• [TASK GOAL]: Line by line, copy all of the data exactly.

• [SUPPLIED RECORDS]:
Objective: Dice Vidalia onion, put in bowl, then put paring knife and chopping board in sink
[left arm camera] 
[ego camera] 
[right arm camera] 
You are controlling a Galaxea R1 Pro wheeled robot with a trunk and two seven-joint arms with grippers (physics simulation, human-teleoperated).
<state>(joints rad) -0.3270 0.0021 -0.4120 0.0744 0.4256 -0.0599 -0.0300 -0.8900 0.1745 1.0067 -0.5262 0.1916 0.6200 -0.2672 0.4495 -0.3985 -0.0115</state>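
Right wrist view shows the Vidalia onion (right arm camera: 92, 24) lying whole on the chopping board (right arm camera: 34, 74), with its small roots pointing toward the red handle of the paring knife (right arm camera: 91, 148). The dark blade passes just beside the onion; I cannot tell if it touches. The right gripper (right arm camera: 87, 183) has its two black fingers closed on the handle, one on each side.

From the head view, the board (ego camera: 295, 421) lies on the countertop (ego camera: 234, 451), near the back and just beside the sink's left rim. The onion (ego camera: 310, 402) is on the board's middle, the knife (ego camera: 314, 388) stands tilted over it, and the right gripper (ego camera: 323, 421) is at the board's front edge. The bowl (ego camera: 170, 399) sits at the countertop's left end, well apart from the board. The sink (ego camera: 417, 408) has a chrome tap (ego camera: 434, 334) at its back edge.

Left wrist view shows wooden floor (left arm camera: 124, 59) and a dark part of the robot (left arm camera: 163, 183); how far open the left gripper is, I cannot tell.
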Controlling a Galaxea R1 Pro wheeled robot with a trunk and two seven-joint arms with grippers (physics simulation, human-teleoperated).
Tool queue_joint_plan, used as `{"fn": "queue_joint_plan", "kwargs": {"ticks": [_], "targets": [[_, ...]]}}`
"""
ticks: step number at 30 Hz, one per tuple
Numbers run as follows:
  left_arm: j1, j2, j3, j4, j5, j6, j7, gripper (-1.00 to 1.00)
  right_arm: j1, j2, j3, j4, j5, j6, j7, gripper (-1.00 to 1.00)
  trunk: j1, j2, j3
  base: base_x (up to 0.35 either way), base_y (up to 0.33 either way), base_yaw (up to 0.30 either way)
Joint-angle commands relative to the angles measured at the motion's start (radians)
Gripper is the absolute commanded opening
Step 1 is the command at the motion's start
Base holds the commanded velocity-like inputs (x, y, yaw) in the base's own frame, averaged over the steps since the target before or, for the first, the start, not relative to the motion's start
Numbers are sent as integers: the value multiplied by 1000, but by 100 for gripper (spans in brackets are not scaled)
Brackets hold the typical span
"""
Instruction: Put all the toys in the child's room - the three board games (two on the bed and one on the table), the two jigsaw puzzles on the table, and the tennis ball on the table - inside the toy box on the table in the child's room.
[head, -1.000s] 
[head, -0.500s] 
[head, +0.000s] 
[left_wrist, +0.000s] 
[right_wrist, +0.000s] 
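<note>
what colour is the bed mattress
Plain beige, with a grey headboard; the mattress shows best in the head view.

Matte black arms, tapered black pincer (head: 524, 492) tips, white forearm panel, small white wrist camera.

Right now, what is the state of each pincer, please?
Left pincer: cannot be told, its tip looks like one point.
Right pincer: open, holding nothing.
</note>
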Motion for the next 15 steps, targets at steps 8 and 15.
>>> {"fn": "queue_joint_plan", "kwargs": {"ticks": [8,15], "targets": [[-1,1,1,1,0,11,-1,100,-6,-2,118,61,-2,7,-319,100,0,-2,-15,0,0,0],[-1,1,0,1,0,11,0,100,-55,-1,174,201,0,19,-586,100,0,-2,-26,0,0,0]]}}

• [ANSWER TO THIS PROBLEM]:
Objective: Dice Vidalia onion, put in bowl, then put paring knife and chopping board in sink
[left arm camera] 
[ego camera] 
[right arm camera] 
You are controlling a Galaxea R1 Pro wheeled robot with a trunk and two seven-joint arms with grippers (physics simulation, human-teleoperated).
<state>(joints rad) -0.3270 0.0021 -0.4120 0.0744 0.4256 -0.0599 -0.0300 -0.8900 0.1745 1.0067 -0.5262 0.1916 0.6200 -0.2672 0.4495 -0.3985 -0.0115</state>
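Right wrist view shows the Vidalia onion (right arm camera: 92, 24) lying whole on the chopping board (right arm camera: 34, 74), with its small roots pointing toward the red handle of the paring knife (right arm camera: 91, 148). The dark blade passes just beside the onion; I cannot tell if it touches. The right gripper (right arm camera: 87, 183) has its two black fingers closed on the handle, one on each side.

From the head view, the board (ego camera: 295, 421) lies on the countertop (ego camera: 234, 451), near the back and just beside the sink's left rim. The onion (ego camera: 310, 402) is on the board's middle, the knife (ego camera: 314, 388) stands tilted over it, and the right gripper (ego camera: 323, 421) is at the board's front edge. The bowl (ego camera: 170, 399) sits at the countertop's left end, well apart from the board. The sink (ego camera: 417, 408) has a chrome tap (ego camera: 434, 334) at its back edge.

Left wrist view shows wooden floor (left arm camera: 124, 59) and a dark part of the robot (left arm camera: 163, 183); how far open the left gripper is, I cannot tell.
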Controlling a Galaxea R1 Pro wheeled robot with a trunk and two seven-joint arms with grippers (physics simulation, human-teleoperated).
Tool queue_joint_plan, used as `{"fn": "queue_joint_plan", "kwargs": {"ticks": [_], "targets": [[_, ...]]}}`
"""
ticks: step number at 30 Hz, one per tuple
Numbers run as follows:
  left_arm: j1, j2, j3, j4, j5, j6, j7, gripper (-1.00 to 1.00)
  right_arm: j1, j2, j3, j4, j5, j6, j7, gripper (-1.00 to 1.00)
  trunk: j1, j2, j3
  base: base_x (up to 0.35 either way), base_y (up to 0.33 either way), base_yaw (up to 0.30 either way)
Joint-angle commands relative to the angles measured at the motion's start (radians)
Gripper is the absolute commanded opening
Step 1 is the command at the motion's start
Base holds the commanded velocity-like inputs (x, y, yaw) in the base's own frame, averaged over the steps since the target before or, for the first, the start, not relative to the motion's start
Numbers are sent as integers: the value multiplied by 1000, but by 100 for gripper (spans in brackets are not scaled)
Brackets hold the typical span
"""
Instruction: Put all the toys in the child's room - the three board games (two on the bed and one on the table), the two jigsaw puzzles on the table, and the tennis ball on the table - inside the toy box on the table in the child's room.
[head, -1.000s] 
[head, -0.500s] 
[head, +0.000s] 
[left_wrist, +0.000s] 
[right_wrist, +0.000s] 
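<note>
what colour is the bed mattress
Plain beige, with a grey headboard; the mattress shows best in the head view.

Matte black arms, tapered black pincer (head: 524, 492) tips, white forearm panel, small white wrist camera.

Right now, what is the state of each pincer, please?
Left pincer: cannot be told, its tip looks like one point.
Right pincer: open, holding nothing.
</note>
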Motion for the next 15 steps, targets at steps 8 and 15.
>>> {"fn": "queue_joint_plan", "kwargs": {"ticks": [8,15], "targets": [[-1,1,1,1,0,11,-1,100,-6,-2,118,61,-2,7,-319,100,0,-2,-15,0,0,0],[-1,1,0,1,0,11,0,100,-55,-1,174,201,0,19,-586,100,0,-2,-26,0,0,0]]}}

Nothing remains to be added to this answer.